Por outro lado, ele não era comunista, era um homem de mentalidade livre.

Além disso, era um líder nato.

Na altura, era muito novo ainda.

Sim, mas se ele tivesse continuado no PCP, é evidente que não ia dar certo. O Soares é um burguês, no bom sentido da palavra, acredita na democracia pluralista, que os comunistas consideram burguesa. Se lá esteve, foi ele que se afastou, acho eu.

Pode ter sido. Eu percebo as duas partes. O facto é que o Mário Soares, sendo um homem livre, nunca aceitaria aquela disciplina de ferro do PCP, e também não aceitaria, nem aceitou, entrar na clandestinidade. No fundo, foi afastado, ou afastou-se, por não ser um bom comunista, ou seja, por não estar cem por cento alinhado com aquela causa limite do PCP. Mas não foi uma situação traumática, nem para o Mário Soares nem para o PCP. Aliás o Álvaro Cunhal até lhe deu aulas de Geografia, o que levou o Soares a dizer que ele ensinou muito bem as coordenadas celestes e errou nas coordenadas terrestres!

Acho que eles só se tornaram inimigos depois do 25 de Abril, quando o Cunhal percebeu que o Soares é que era o perigo. aquele debate famoso em 1975.

“Olhe que não, olhe que não!”

Isto é um pormenor sem interesse na grande ordem das coisas, mas gostei muito de ler a história do Jorge Alves, o GNR que ajudou Cunhal a fugir do forte de Peniche [à data uma prisão de alta segurança], em 1960. Que figura, triste, terrível...

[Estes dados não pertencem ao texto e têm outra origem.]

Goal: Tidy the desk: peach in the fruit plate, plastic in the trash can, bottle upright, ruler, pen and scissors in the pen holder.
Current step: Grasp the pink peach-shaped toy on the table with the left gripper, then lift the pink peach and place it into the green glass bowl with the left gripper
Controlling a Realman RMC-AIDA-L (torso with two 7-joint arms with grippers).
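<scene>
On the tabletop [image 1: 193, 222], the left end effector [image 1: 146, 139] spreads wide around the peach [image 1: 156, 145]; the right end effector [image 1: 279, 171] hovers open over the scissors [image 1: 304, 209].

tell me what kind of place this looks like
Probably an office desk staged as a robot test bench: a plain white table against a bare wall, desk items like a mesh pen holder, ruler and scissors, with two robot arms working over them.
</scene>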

Batia na mulher... Suicida-se sozinho. O PCP tenta agarrá-lo ainda. Envia várias vezes o Carlos Antunes a Praga. Tentam falar com ele, resgatá-lo.

Aquela cena que você relata da fuga de Peniche, em que ele vem para trás, vai para a frente, e depois tenta afastar-se do grupo aos gritos, “traíram-me, traíram-me!” Sente-se o desespero do homem.

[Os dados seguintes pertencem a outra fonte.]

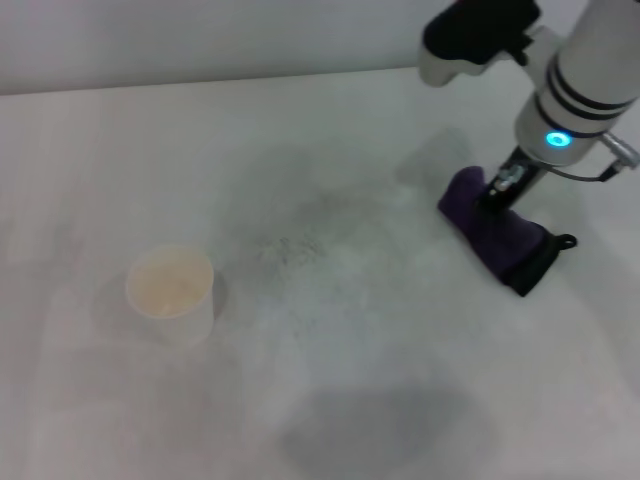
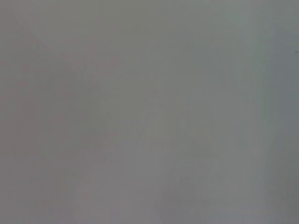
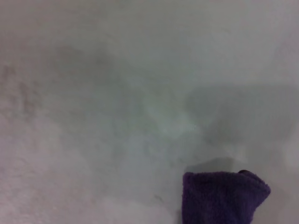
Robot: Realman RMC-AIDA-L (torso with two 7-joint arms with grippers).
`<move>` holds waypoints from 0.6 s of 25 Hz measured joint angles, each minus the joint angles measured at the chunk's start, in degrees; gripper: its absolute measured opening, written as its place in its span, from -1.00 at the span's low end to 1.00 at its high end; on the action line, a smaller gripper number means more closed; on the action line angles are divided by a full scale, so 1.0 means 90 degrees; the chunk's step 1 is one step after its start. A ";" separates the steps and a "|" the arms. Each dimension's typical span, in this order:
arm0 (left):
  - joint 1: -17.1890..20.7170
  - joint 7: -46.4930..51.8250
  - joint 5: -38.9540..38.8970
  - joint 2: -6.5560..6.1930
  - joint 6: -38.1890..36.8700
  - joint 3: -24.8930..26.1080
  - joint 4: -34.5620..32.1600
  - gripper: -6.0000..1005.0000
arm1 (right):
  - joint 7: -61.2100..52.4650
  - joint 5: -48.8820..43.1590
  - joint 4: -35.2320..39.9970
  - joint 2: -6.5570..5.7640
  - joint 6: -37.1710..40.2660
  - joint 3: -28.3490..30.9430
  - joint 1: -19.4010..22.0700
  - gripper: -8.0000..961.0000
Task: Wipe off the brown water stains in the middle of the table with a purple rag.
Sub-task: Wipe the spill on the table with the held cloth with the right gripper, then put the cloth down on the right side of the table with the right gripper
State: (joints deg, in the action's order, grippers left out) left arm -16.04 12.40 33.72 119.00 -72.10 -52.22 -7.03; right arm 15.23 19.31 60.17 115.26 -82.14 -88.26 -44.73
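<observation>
One arm in head view: the right arm (image 1: pixel 585 70). Casing is a white-grey cylinder with two dark bands around it. A lit cyan-blue ring indicator (image 1: pixel 557 139) sits at the wrist end. Behind it, a black housing with a white underside. A thin dark cable loops off the wrist's side. The slim dark end piece (image 1: pixel 507 181) shows small metallic fittings.

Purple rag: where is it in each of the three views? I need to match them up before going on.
Head view: the purple rag lies on the table at the right, under the right gripper, whose tip meets it.
Left wrist view: not in it; only a blank grey surface.
Right wrist view: a purple rag corner at the lower edge.
Shared landmark: the grey speckled smudges, also in the right wrist view.
</observation>
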 joint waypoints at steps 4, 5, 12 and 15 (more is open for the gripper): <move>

Ele era alimentado a vinho.

Acho inacreditável como a GNR não controlava melhor o equilíbrio mental dos homens que tinha em Peniche. Porque ele era nitidamente inadequado para o papel de carcereiro.

Foram dois cúmplices, o Jorge Alves e um primo dele.

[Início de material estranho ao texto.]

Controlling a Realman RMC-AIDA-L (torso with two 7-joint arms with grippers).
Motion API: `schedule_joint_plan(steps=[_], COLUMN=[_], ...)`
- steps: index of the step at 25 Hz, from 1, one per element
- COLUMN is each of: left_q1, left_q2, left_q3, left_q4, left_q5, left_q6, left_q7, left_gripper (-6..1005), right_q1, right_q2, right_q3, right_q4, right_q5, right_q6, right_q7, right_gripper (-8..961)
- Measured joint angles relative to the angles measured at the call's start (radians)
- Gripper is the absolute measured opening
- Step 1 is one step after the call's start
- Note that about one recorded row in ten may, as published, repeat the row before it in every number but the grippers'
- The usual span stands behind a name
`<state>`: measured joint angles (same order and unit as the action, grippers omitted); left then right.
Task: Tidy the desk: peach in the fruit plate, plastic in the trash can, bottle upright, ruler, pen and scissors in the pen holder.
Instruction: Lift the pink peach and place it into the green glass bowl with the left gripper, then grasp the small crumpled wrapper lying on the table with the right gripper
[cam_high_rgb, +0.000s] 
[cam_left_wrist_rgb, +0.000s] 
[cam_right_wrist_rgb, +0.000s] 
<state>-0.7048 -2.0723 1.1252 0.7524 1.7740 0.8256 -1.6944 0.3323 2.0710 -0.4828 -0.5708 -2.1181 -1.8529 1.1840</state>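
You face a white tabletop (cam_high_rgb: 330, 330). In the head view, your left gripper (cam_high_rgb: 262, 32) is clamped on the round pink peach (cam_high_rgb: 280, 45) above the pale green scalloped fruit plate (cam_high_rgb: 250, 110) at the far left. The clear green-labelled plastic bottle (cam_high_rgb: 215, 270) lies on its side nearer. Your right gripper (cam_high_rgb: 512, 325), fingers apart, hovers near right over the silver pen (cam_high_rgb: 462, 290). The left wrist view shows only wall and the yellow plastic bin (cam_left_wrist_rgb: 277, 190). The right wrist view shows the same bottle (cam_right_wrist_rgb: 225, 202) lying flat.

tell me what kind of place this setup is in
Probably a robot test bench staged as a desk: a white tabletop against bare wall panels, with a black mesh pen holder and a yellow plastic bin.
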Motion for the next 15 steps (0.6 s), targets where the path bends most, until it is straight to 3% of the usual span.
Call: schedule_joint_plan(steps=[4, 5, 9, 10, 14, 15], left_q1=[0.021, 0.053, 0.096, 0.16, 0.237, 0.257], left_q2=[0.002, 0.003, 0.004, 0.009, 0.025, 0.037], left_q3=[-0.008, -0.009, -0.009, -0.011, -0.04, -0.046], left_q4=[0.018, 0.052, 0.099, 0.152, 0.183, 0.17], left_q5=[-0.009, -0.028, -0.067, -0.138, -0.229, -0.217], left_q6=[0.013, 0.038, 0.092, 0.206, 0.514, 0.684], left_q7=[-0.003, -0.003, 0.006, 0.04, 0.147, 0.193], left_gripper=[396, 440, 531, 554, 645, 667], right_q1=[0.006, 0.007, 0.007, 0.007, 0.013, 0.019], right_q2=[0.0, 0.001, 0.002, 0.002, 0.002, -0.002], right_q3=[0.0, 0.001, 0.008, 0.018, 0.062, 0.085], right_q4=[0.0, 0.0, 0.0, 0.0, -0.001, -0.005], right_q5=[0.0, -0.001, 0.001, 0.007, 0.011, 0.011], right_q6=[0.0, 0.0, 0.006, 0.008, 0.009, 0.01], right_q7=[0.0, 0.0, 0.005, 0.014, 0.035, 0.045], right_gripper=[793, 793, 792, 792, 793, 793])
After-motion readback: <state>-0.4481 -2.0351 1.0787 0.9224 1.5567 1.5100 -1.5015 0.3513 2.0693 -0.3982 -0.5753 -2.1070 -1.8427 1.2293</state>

Isso é porque era primo, aquela coisa portuguesa dos laços familiares.

Foi um grande enxovalho para o Regime. Quando do lançamento do livro, houve uma pessoa que me veio perguntar se eu não achava que o Estado Novo deixou o Álvaro Cunhal fugir de propósito. Um dispare. O que me impressiona é como ainda há pessoas que tentam reescrever a História baseados neste tipo de lavagem cerebral que foi o próprio regime que deixou.

"A história pode ser revisitada e isso não tem mal nenhum, desde que seja feito com verdade."

Em termos mais gerais, a História não é constantemente reescrita?

Reinterpretada. O conhecimento é contingente e sempre que aparece uma fonte nova ou que mudamos de contexto histórico, a História não pode ser reescrita, mas é reinterpretada.

Mas além das fontes novas, não há também uma mudança de mentalidades, que faz ver as coisas doutra maneira?

Sim, sem dúvida. O mesmo acontecimento, que pode ser a Revolução Francesa, ou a Revolução Americana, temos sucessivos historiadores a fazer novas interpretações. Porque as pessoas são produtos da sua própria época e porque surgem mais fontes. É contingente, de acordo; é subjetivo, certo; mas é rigoroso e verdadeiro com as fontes que existem na altura. Há sempre a criatividade do historiador a preencher os espaços em branco. Não pode ser é ficção. E agora há os historiadores pós-construcionistas que querem uma História quase narrativa, onde os factos contam pouco. A história pode ser revisitada e isso não tem mal nenhum, desde que seja feito com verdade.